You take it once daily, mixed into 4 to 8 ounces of any beverage. The powder is tasteless and odorless, so it dissolves into water, juice, coffee, or tea without changing the flavor. Consistency matters more than timing: taking it at roughly the same time each day helps maintain steady water retention in your colon.
Safety With Longer Use
One of the most common concerns about any laxative is whether your body becomes dependent on it. Multiple clinical trials, including studies lasting six months to a year, have found that MiraLAX remains effective and well tolerated over time without new side effects emerging during extended use. This is consistent with how the molecule works: because your body barely absorbs it and it doesn’t stimulate intestinal nerves, there’s no mechanism that would cause your colon to “forget” how to work on its own.

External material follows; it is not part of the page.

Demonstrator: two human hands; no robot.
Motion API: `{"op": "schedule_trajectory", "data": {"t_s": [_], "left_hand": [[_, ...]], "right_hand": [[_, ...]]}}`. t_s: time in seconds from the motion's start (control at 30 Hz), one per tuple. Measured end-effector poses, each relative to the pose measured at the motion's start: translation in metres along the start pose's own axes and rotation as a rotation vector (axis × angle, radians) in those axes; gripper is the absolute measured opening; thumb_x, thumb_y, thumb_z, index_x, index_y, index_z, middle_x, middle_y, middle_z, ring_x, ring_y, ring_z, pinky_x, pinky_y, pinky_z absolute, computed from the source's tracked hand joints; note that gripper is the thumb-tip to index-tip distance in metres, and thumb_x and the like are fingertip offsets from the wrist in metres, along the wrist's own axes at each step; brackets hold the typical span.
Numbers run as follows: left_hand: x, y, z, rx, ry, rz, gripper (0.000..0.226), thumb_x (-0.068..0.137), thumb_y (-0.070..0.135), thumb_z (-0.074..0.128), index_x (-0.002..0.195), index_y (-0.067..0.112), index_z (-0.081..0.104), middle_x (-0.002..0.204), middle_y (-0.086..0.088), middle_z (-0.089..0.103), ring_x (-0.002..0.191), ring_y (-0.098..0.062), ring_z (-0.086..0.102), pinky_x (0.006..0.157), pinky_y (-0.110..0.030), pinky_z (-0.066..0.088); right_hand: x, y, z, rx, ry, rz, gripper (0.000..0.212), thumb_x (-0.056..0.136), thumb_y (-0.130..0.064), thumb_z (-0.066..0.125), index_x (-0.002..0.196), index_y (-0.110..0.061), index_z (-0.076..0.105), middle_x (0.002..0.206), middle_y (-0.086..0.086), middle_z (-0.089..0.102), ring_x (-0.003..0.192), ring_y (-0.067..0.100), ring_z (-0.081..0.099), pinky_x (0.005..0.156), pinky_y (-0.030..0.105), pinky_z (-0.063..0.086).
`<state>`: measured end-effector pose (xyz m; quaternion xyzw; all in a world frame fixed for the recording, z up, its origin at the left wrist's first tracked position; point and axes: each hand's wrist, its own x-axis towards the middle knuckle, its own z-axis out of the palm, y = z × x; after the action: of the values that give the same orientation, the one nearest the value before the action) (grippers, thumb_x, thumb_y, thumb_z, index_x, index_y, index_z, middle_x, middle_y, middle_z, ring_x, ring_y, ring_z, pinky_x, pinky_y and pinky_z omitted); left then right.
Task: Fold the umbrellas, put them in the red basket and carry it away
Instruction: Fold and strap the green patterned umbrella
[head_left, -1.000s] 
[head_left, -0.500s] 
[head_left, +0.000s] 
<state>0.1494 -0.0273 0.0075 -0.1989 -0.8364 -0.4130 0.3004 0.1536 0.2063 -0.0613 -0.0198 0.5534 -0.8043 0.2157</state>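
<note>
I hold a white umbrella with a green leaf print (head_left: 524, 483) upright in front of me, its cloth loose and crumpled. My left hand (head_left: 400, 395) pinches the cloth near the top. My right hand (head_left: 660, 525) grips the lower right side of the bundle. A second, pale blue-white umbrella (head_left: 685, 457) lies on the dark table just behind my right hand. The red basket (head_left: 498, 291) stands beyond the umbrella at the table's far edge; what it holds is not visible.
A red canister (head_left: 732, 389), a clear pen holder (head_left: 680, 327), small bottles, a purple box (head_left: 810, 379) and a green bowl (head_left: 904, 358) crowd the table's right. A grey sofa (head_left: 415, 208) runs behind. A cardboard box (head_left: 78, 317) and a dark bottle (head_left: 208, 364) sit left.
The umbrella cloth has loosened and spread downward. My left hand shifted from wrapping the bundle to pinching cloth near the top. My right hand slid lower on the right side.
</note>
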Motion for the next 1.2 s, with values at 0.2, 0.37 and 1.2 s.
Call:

Side effects in clinical trials were minimal and comparable to placebo. The most commonly reported issues were exactly what you’d expect from a laxative: loose stools, diarrhea, gas, and occasional nausea. Electrolyte imbalances are possible with prolonged or excessive use, but in studies, mild drops in potassium occurred in only about 4 to 6 percent of patients, and those were during higher-dose treatment for fecal impaction rather than standard daily use.
Use in Children
MiraLAX is widely used in pediatric constipation, though the dosing is weight-based rather than a flat capful. Children’s doses typically start at 0.4 to 0.8 grams per kilogram of body weight per day, adjusted up or down depending on the response. The maximum daily dose for a child is the same 17 grams that adults take.
For children dealing with fecal impaction, a more stubborn situation where stool has hardened and accumulated, doctors may prescribe higher doses for three to six consecutive days to clear the blockage, followed by a lower maintenance dose for at least two months before gradually tapering off. The over-the-counter label recommends limiting use to one to two weeks without medical guidance, so pediatric use beyond that timeframe is something to discuss with your child’s doctor.
When MiraLAX Isn’t Appropriate
MiraLAX is designed for functional constipation, the kind caused by diet, dehydration, inactivity, or medications. It should not be used when there’s a possibility of bowel obstruction. Symptoms like significant abdominal pain, distension, vomiting, or complete inability to pass gas suggest something more serious than routine constipation, and MiraLAX won’t help with those situations.
People with allergies to polyethylene glycol should avoid it entirely. One practical caution that’s easy to miss: MiraLAX should not be mixed with starch-based thickeners, which are sometimes used for people with swallowing difficulties. The combination can create a choking hazard. If severe diarrhea develops at any point during use, that’s a signal to stop taking it and reassess whether you still need it.